For Jennifer,
As “good” as I am sure that you are, I can’t help but think that you are not. I know that what you wish to tell me in response to my inquire as to your mental health is completely up to you, but realistically I am just as concerned now as I was when you were confined to the little room inside the hospital. I am well aware of the conditions, and can only guess as to other horrors you had to endure while you were there, but remember that I was once in that room as well. I can understand your pain, and can also relate to your traumatization. I have never quite left that place to be honest with you. Once you walk through the doors (considering you haven’t been been wheeled in from loss of blood or too many pills) you never really come back out. Not as your previous self at least…
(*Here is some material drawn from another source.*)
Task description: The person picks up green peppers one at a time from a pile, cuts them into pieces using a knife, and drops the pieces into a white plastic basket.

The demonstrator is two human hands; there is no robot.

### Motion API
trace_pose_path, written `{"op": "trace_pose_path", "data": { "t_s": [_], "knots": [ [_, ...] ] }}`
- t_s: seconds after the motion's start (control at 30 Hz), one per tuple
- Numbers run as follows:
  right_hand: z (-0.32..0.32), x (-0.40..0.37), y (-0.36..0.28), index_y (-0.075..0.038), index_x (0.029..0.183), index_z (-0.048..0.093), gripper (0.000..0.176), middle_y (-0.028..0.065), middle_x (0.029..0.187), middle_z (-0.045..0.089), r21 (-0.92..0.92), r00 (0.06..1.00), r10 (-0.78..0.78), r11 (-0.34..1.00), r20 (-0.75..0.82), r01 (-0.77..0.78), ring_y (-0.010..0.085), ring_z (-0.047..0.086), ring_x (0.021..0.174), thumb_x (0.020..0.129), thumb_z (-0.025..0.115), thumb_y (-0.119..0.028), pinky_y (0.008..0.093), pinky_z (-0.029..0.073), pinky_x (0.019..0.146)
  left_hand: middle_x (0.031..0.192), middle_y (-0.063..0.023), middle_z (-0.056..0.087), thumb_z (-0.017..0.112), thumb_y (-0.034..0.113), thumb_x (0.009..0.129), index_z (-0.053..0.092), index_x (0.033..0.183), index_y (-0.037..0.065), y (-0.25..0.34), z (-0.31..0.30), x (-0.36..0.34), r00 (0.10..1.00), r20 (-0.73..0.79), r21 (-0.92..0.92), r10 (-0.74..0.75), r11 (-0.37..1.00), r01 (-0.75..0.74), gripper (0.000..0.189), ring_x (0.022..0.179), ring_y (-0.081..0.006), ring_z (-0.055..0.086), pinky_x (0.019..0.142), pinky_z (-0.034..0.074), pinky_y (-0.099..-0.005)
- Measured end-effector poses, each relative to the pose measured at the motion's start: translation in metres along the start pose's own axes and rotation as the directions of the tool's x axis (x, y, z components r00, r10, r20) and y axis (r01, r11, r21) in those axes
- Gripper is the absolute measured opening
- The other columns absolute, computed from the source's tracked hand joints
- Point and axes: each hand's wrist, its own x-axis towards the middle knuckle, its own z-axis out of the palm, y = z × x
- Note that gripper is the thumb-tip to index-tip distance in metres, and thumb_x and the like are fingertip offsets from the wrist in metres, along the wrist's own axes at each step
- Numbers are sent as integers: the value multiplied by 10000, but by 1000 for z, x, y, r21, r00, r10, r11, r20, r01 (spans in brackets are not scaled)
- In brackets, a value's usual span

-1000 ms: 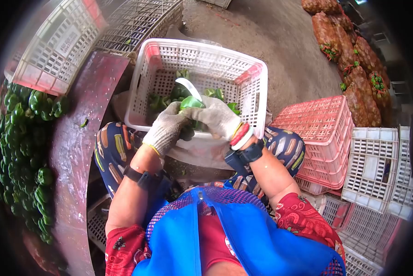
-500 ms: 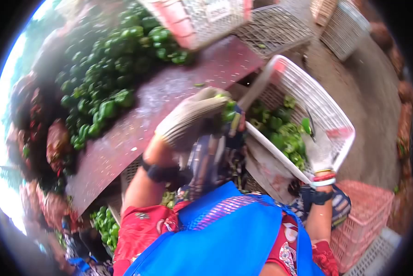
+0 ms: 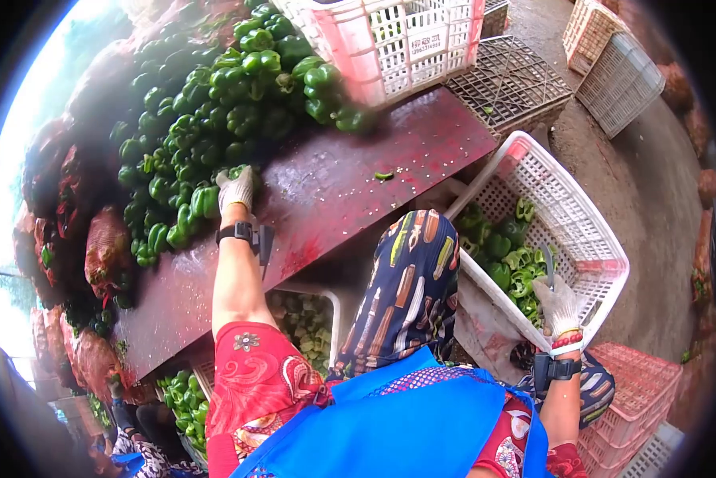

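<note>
My left hand (image 3: pixel 235 188), in a pale knitted glove, reaches to the near edge of a big pile of green bell peppers (image 3: pixel 238 103). Its fingers curl over a green bell pepper (image 3: pixel 236 170), partly hidden by the glove. My right hand (image 3: pixel 558 304), also gloved, is closed round a small knife (image 3: pixel 550 264) whose blade points up. That hand is over the near right side of a white plastic crate (image 3: pixel 585 227), which holds whole peppers and cut green pepper pieces (image 3: pixel 527 272).
The pile lies on a dark red tabletop (image 3: pixel 318 207) with scattered seeds and a green scrap (image 3: pixel 384 175). A pink-white crate (image 3: pixel 406 52) stands at its far end. Pink stacked crates (image 3: pixel 633 382) are at my right. Below the table, a bin (image 3: pixel 302 323) holds pale green scraps. Another person (image 3: pixel 135 446) is lower left.
My left hand has moved from beside the crate to the pepper pile on the left; the green piece it held is gone from it. My right hand stays at the crate with the knife.
</note>
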Motion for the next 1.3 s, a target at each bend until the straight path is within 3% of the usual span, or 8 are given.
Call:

The time it takes to let me in is nothing compared to the years of torment that you will inevitably be faced with. For so long I have lived without reason, without purpose or use. I have never been anything more to people than a crutch to use until the wounds have healed. I reluctantly accept this job, hoping that in the end…it will be enough for whatever god I meet to let me be in peace. But when I’m thrown away again, after all the comfort and helpful words have been drained from me, the least I could get in return is some company. Jennifer please…all I ask is that you remain in my life. You would be the first to do this, and though that seems too heavy a burden to bear, I can assure you that it’s nothing compared to what I have done for you. It would just be nice to have a friend, and keep that friend…instead of watching them gain all their wishes and meet all their goals…leaving me behind as if I am a toy that they have grown out of wanting to play with. It would be nice if for once in my life I didn’t have to sit and dwell on all of my favorite memories, and instead go and create new ones to enjoy with someone I can call my “friend”. If it’s too much to ask, then why don’t you at least say it, instead of letting me wonder why you’re gone. If I am destined to be used and disposed of like this for the rest of my life, than I would at least like to know that so I can get this over with. I’m so tired…I don’t enjoy anything anymore…I’m not even motivated to get out of bed when the clock nears 12 in the afternoon. I am so despised by the people around me, and it hurts even worse that all these people are my family. You…Jennifer…were my last friend. If a gun were to appear in my lap right now, I would take my own life without hesitation. I am done. I just need a way out.